Honduras has decreed an alert in 64 municipalities due to the losses caused by the drought, in livestock and crops. The Central American Dry Corridor passes through that country, an area vulnerable to climate change that includes Costa Rica, Nicaragua, El Salvador and Guatemala. To solve this crisis, the Food and Agriculture Organization of the United Nations, FAO, took a series of actions to adapt agriculture to the new climate challenges.
Through Costa Rica, Nicaragua, Honduras, El Salvador and Guatemala it crosses “The Central American Dry Corridor”, an area vulnerable to climate change and victim of successive food crises.
Of the 10 million people who live there, 80% of small producers live in poverty. To solve this crisis, the Food and Agriculture Organization of the United Nations (FAO) suggested a series of actions to adapt agriculture to the new climate challenges.

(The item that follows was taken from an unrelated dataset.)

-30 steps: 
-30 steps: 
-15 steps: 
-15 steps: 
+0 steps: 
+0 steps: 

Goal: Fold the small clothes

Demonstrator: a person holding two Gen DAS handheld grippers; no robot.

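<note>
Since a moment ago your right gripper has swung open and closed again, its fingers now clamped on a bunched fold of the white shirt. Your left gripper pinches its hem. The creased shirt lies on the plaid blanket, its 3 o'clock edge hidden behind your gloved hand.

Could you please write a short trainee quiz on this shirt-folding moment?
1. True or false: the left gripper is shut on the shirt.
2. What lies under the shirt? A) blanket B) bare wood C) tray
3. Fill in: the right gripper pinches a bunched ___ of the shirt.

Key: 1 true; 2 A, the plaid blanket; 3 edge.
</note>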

Unsustainable agricultural practices and climate change degrade lands and oceans.
To feed the world population we need more sustainable agri-food systems.
Science, technology and innovation can help us ?#AgInnovation #FAOConference pic.twitter.com/po8ZFkwugK
—FAO in Spanish (@FAOenEspanol) July 5, 2023
The first step is the preparation of regional maps that make it possible to locate the risks of climate change. This is a wise decision for the biologist Isaías Ramos González, from the Center for Environmental Advocacy of Panama since “after the coronavirus pandemic, one of the notorious things in Latin America was that agricultural production had to be encouraged because that guaranteed , that at least the quality of life of the indigenous peasant population, which is found in those sectors, would not be so affected by external increases”.
According to data from the Environmental Advocacy Center of Panama, 17% of the economically active population of that country works in that area, “meaning that what would be implemented is to increase the agricultural production that already exists there, where biodiversity is low , but the livestock and agricultural activity is already taking place, which is what sustains the ways of life in most of the provinces of what here in Panama is called the interior of the Republic, the primary sector,” explains González.
The shades of Panama, seen from space, vary and divide the country: a jungle green towards the Caribbean and a crop green stands out towards the Pacific, the region where agriculture should be encouraged.